Ni hablar del tramo de la tubería de agua potable de la calle que comunica la manzana 14 del barrio Haití con el sector Las Mercedes, donde una fuga de agua y un registro sanitario obstruido han dado lugar a la formación de un cráter donde los vehículos casi no pueden cruzar además del insoportable mal olor que se respira en ese entorno.
La señora Isabel Almonte quien reside casi frente a la tremenda grieta, dijo que los moradores en ese perímetro están viviendo en zozobra ya que el hedor en inaguantable, pero también deben escuchar el ruido causado por los vehículos, debido a los conductores tratando de esquivar los hoyos realizan muchos frenazos.
“Mira ese problema lleva más de seis meses frente a la bomba de gasolina del estadio ya que cerca de la acera oeste el agua sale desde el pavimento constantemente y una parte se desplaza al centro de la vía debilitando el asfaltado, que con el paso constante de vehículos han producido la aparición de muchos hoyos ya que la tubería del acueducto está rota por dentro y el agua sale por todos los lados”, sostuvo el ciudadano Pablo Javier.
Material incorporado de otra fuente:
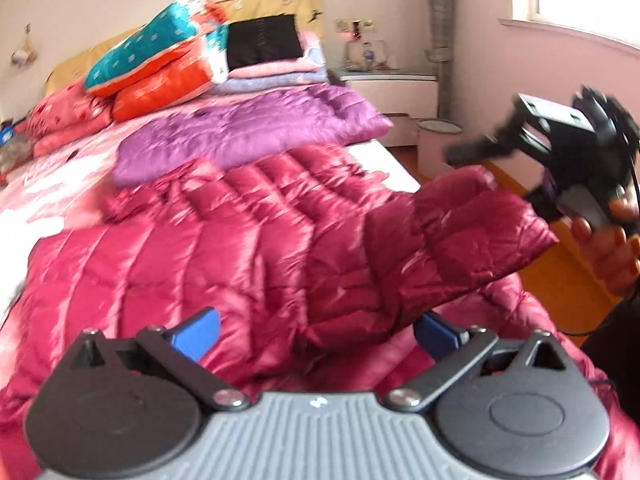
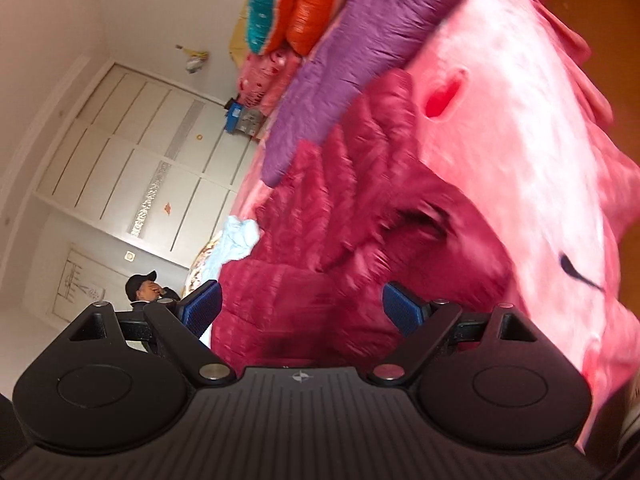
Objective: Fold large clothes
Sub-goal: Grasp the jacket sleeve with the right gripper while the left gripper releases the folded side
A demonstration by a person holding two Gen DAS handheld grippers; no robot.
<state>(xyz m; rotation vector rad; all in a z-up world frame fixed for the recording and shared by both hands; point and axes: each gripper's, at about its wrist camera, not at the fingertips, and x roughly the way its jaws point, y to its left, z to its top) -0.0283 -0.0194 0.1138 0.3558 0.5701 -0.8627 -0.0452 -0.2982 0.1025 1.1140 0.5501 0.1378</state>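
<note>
A crimson quilted down jacket [image 1: 224,248] lies spread on the bed, with one sleeve [image 1: 460,236] laid across its body toward the right edge. My left gripper [image 1: 316,332] hovers just over the jacket's near hem, open, its blue pads [image 1: 196,332] wide apart with fabric below them. The right gripper [image 1: 480,148], held by a hand [image 1: 608,240], is blurred above the sleeve's cuff. In the right wrist view the right gripper [image 2: 302,310] is open over the jacket [image 2: 340,220], nothing between its pads.
A folded purple jacket [image 1: 248,132] lies behind on the pink bedsheet [image 2: 520,120]. Stacked quilts [image 1: 160,52] and folded clothes sit at the headboard. A nightstand [image 1: 392,84] and bucket [image 1: 440,136] stand at the right. A person in a cap [image 2: 144,284] sits by the wardrobe [image 2: 140,160].
</note>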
En tanto, William Mercedes quien es chofer del transporte público de la ruta Puerto Plata-Sosúa, dijo que “una brigada de la CORAAPLATA solo realiza allantes en ese hoyo que se encuentra frente a la agencia de cambio Rusa y a Hierros Rafa, tienen meses con el relajo de echarle tierra en vez de echarle un poco de talvia (asfalto), pero no volvieron jamás”.